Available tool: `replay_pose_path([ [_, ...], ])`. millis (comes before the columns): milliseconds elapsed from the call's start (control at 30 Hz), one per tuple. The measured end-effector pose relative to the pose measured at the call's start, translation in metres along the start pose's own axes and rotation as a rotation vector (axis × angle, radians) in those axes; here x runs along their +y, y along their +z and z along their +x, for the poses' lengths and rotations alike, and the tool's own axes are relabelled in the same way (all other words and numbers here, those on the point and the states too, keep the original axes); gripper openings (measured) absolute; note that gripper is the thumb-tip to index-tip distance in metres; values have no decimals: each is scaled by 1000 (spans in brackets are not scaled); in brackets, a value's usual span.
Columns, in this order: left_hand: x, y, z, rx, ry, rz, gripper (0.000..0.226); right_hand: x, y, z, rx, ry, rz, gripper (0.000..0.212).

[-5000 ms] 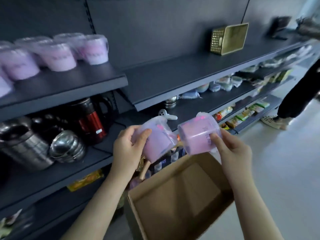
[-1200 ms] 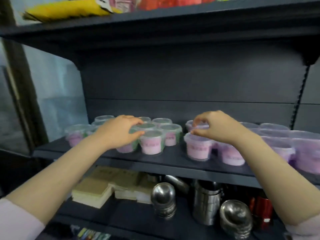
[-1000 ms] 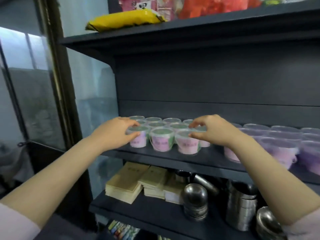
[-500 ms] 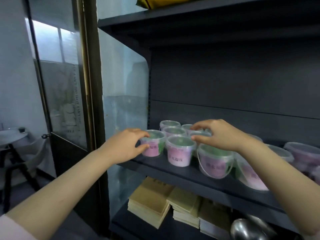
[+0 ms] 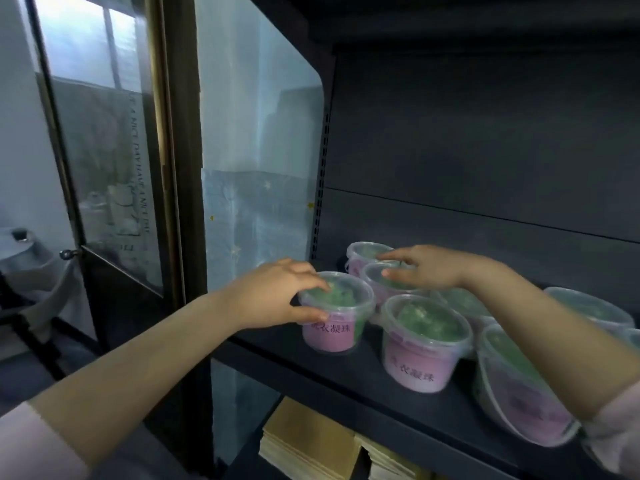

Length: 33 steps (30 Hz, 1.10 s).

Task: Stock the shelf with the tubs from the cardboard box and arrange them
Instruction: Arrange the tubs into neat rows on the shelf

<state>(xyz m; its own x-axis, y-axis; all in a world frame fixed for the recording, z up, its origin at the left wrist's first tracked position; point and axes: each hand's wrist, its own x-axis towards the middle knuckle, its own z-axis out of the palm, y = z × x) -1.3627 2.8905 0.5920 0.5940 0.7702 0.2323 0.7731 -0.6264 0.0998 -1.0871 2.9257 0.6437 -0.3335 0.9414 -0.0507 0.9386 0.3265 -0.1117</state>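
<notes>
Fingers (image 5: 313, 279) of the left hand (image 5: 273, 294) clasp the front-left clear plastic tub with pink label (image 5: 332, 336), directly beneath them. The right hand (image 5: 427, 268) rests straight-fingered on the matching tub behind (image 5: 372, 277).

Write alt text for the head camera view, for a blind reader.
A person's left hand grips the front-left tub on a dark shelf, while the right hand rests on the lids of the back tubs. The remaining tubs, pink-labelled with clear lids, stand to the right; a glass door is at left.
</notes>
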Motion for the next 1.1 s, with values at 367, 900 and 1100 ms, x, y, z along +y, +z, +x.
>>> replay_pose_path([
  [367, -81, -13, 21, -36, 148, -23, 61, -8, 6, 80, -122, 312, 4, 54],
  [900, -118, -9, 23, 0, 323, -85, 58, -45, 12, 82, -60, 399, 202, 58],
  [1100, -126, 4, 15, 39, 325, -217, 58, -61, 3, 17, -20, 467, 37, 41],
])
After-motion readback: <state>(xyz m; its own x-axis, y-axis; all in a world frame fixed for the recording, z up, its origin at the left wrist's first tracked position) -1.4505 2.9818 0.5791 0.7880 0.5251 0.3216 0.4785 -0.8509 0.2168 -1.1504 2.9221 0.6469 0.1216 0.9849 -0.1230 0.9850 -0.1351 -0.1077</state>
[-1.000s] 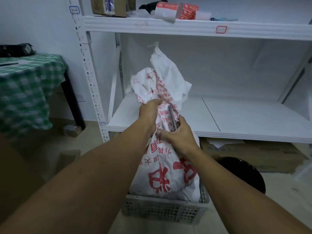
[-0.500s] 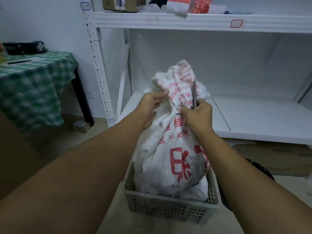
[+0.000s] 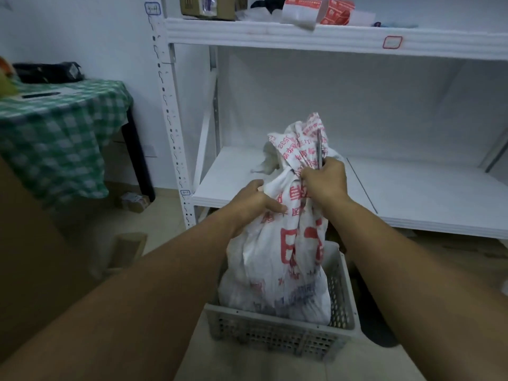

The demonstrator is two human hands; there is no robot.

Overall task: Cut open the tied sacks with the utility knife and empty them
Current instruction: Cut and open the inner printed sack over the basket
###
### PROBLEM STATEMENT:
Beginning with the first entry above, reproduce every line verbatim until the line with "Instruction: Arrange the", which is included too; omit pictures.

### ANSWER TO THE EXERCISE:
Available tool: `replay_pose_path([ [_, ...], ])`. millis (comes before the columns): milliseconds elapsed from the call's start (control at 30 Hz), one per tuple. The measured end-effector pose relative to the pose measured at the call's start, translation in metres along the start pose's own axes and rotation as a rotation vector (axis × angle, radians) in those axes; here x runs along their +y, y along their +z and z along their +x, for the poses' lengths and rotations alike, and the tool's own axes are relabelled in the same way (all other words and numbers here, those on the point and the states too, keep the original axes); gripper openings (measured) absolute; note that gripper is the thumb-tip to index-tip distance in metres; values have no decimals: each is scaled by 1000 (spans in brackets are not scaled); in brackets, a value's usual span.
Columns, in this order: left_hand: x, y, z, rx, ry, rz, gripper (0.000..0.226); right_hand: x, y, z, rx, ry, rz, gripper (0.000..0.212).

[-5000 ms] 
[-1200 ms] 
[-1000 ms] 
[-500 ms] 
[+0 ms] 

Length: 33 steps (30 Hz, 1.10 s).

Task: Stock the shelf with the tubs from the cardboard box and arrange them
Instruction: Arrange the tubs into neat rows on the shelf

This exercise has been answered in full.